■ **Dataset extract**:
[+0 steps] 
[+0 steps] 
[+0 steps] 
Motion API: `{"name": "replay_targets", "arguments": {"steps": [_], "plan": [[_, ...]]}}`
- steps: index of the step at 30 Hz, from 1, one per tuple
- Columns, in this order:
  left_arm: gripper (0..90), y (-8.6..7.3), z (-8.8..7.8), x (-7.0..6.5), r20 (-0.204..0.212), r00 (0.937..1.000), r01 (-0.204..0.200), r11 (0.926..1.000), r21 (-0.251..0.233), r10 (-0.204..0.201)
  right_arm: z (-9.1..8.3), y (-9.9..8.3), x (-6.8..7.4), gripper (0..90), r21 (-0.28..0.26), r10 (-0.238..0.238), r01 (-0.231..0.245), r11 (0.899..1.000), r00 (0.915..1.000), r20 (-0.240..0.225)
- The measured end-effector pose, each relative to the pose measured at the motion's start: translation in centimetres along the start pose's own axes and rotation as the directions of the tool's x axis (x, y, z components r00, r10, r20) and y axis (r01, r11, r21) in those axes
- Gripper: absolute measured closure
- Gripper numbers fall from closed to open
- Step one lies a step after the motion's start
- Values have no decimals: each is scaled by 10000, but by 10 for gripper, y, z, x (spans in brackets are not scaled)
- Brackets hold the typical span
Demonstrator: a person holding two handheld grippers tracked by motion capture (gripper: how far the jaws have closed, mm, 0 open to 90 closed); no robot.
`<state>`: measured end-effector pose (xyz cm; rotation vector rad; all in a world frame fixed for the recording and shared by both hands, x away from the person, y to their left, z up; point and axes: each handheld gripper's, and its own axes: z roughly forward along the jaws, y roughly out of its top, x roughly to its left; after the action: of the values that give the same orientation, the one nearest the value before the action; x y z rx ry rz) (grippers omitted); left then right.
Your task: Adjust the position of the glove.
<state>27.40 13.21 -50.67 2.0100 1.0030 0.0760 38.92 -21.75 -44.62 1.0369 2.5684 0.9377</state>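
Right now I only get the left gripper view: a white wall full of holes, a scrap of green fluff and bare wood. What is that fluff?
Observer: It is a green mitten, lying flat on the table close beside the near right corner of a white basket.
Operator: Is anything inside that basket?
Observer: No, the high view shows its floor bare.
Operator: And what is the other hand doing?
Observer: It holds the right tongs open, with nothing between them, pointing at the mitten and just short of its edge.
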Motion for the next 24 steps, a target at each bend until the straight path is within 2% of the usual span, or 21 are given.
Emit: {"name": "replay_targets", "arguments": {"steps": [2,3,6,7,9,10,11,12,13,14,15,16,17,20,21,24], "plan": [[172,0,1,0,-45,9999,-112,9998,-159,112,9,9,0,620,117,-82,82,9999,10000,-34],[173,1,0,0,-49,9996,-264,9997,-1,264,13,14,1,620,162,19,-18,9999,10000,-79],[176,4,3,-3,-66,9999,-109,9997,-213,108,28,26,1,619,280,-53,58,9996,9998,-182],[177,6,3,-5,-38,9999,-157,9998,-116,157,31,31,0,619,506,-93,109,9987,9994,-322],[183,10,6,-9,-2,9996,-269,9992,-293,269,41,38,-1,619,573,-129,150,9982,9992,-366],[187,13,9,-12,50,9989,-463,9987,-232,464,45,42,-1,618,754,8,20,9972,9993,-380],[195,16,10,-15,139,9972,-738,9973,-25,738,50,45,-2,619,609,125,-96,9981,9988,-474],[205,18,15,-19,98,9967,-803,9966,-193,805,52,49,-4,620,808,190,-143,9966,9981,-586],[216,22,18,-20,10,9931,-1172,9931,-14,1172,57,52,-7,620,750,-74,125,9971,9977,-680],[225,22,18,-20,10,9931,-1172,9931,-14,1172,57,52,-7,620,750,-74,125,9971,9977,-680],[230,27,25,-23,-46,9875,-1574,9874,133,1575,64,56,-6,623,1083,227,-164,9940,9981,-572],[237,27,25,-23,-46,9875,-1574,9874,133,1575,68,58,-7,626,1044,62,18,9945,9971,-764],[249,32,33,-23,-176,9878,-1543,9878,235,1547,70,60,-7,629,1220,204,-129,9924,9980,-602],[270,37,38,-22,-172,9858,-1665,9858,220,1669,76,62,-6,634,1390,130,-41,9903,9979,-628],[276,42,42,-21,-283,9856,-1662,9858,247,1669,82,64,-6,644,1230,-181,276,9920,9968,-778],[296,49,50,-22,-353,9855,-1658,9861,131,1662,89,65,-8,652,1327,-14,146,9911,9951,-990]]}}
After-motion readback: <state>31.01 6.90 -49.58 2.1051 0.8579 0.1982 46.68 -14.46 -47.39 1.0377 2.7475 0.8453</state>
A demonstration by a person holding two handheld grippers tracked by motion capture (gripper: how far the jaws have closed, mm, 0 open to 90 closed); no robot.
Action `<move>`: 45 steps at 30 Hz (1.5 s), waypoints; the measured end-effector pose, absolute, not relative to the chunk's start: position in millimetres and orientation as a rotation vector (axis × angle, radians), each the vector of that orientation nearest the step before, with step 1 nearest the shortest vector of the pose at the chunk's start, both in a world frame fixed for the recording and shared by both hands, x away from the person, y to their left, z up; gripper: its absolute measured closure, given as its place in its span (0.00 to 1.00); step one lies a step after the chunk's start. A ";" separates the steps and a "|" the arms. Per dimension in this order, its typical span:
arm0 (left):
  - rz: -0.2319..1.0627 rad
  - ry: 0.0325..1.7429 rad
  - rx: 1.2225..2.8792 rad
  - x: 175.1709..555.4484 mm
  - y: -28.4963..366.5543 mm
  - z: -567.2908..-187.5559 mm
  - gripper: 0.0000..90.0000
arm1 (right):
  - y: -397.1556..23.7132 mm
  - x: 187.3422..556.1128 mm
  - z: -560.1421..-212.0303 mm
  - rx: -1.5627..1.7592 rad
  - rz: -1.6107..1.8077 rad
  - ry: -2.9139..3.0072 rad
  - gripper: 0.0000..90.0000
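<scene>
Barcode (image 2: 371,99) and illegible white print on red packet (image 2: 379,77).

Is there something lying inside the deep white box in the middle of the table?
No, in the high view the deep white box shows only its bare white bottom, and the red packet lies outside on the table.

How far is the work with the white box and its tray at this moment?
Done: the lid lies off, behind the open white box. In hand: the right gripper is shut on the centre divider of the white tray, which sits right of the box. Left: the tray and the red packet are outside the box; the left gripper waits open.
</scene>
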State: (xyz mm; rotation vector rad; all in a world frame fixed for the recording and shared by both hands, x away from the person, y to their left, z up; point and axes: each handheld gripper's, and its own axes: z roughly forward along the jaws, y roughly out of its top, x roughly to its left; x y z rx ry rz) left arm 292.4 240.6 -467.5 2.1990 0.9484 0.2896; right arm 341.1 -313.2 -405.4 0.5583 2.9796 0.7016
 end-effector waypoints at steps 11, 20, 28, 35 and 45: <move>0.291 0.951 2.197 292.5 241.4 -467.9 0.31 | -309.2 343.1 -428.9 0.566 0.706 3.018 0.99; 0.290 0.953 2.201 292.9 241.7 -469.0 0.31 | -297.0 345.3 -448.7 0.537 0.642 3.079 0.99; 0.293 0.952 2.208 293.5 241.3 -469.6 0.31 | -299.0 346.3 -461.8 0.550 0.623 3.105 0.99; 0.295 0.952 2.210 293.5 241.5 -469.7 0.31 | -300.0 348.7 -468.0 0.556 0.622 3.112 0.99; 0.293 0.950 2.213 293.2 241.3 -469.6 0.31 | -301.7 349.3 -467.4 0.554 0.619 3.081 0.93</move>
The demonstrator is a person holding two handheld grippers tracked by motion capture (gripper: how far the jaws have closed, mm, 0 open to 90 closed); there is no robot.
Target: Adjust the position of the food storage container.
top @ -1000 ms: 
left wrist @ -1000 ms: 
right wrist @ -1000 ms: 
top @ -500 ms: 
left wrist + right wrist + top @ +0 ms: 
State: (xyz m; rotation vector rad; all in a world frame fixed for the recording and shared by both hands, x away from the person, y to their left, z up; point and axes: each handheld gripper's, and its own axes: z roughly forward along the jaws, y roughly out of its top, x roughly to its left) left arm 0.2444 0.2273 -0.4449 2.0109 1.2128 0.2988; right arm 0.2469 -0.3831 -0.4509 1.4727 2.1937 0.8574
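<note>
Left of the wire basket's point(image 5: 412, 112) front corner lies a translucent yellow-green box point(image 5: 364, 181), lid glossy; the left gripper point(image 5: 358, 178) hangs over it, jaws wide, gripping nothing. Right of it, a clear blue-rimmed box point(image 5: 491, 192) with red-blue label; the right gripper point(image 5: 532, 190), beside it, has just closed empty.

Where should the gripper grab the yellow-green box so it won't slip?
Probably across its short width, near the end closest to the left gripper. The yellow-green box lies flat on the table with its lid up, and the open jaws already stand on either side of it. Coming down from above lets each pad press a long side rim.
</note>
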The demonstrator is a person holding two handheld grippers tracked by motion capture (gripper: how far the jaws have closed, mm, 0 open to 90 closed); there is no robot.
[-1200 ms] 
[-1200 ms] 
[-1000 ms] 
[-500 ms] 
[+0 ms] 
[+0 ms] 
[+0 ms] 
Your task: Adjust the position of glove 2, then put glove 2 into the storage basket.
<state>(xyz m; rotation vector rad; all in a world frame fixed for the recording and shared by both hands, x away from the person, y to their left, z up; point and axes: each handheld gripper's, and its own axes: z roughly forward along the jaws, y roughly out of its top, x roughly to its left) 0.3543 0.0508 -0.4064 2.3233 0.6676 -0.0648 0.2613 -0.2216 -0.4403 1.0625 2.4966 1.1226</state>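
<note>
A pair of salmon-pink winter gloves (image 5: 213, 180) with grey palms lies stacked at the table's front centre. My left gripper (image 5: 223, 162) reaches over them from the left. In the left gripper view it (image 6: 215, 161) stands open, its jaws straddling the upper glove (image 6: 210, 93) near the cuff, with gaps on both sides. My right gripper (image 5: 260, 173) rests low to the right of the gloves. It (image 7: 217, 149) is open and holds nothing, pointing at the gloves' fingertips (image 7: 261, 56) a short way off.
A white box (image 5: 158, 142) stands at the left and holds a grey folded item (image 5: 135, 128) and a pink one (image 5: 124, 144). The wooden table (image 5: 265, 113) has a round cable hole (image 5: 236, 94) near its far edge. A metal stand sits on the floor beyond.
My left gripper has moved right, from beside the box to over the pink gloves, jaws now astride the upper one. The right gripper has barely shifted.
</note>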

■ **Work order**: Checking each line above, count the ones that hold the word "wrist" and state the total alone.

■ **Result of the exercise**: 3